Democratization of Innovation is a Competitive Imperative
Companies innovate by making incremental product improvements inspired largely by market research that looks to fill needs. New product development of the future, it can be argued, will actually be accomplished by communities of user groups feeding cool stuff they want to use into manufacturers who make it happen. And now, Denmark has become the first to say it will pay incentives to companies who align with their open innovators rather than in-house R&D to create new products. Expect EU partners to follow.

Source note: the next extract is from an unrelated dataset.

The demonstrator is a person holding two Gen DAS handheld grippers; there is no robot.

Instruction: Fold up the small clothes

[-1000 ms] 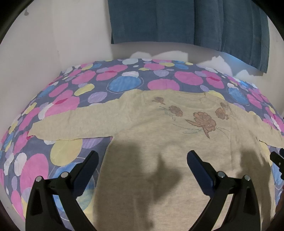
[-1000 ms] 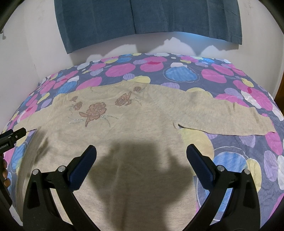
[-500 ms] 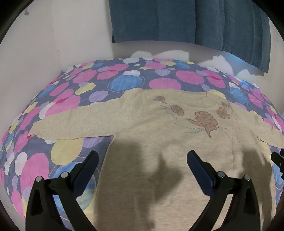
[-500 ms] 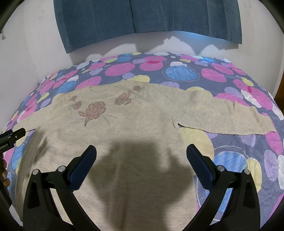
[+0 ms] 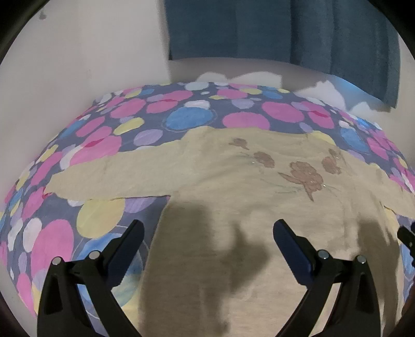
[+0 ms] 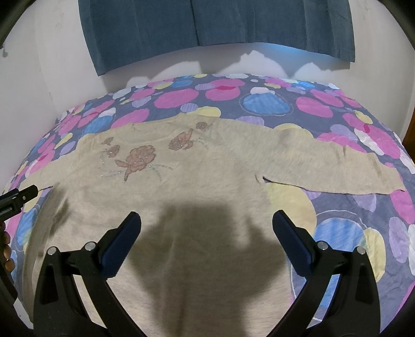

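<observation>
A small beige long-sleeved sweater (image 5: 233, 181) with brown embroidered flowers lies flat, front up, on the bed; it also shows in the right wrist view (image 6: 197, 181). Its left sleeve (image 5: 109, 178) and right sleeve (image 6: 337, 166) are spread out sideways. My left gripper (image 5: 207, 233) is open and empty above the sweater's lower left body. My right gripper (image 6: 206, 225) is open and empty above the lower right body. Each gripper's tip shows at the edge of the other's view, the left gripper (image 6: 26, 193) and the right gripper (image 5: 407, 234).
The bed has a bedsheet (image 5: 103, 145) with pink, blue and yellow circles, seen also in the right wrist view (image 6: 350, 233). A white wall (image 5: 77, 64) stands behind and to the left. A dark blue curtain (image 6: 207, 23) hangs on the wall.
Both views have shifted very slightly; the sweater sits a touch higher in the right wrist view. Both grippers stay open and the sweater has not moved.
</observation>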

Over the last 30 years, market-changing, mega-income producing new products have largely been created with a single market research method: find a need and fill it.
Simple.
Yes, but increasingly ineffective, says MIT/Sloan School of Management Professor of Innovation Management Eric von Hippel. His exhaustive study of multiple industries and innovations shows that in most cases, the truly ground-shaking product innovations come from the the most ignored part of the market curve: the user’s own invention.
“All markets are small and uncertain at the beginning; users experience need well ahead of manufacturers and are usually ignored by companies because they are few in number,” Dr. von Hippel just told hundreds of global business strategists attending the World Innovation Forum in New York.
Why? Because, Dr. von Hippel says, users innovate to develop something they can use the way they want to use it as opposed to companies who innovate largely when they see the potential to sell something. Products created this way include the heart and lung machine, the jogger baby stroller, the mountain bike, the Dyson vacuum cleaners, and endless software and IT systems.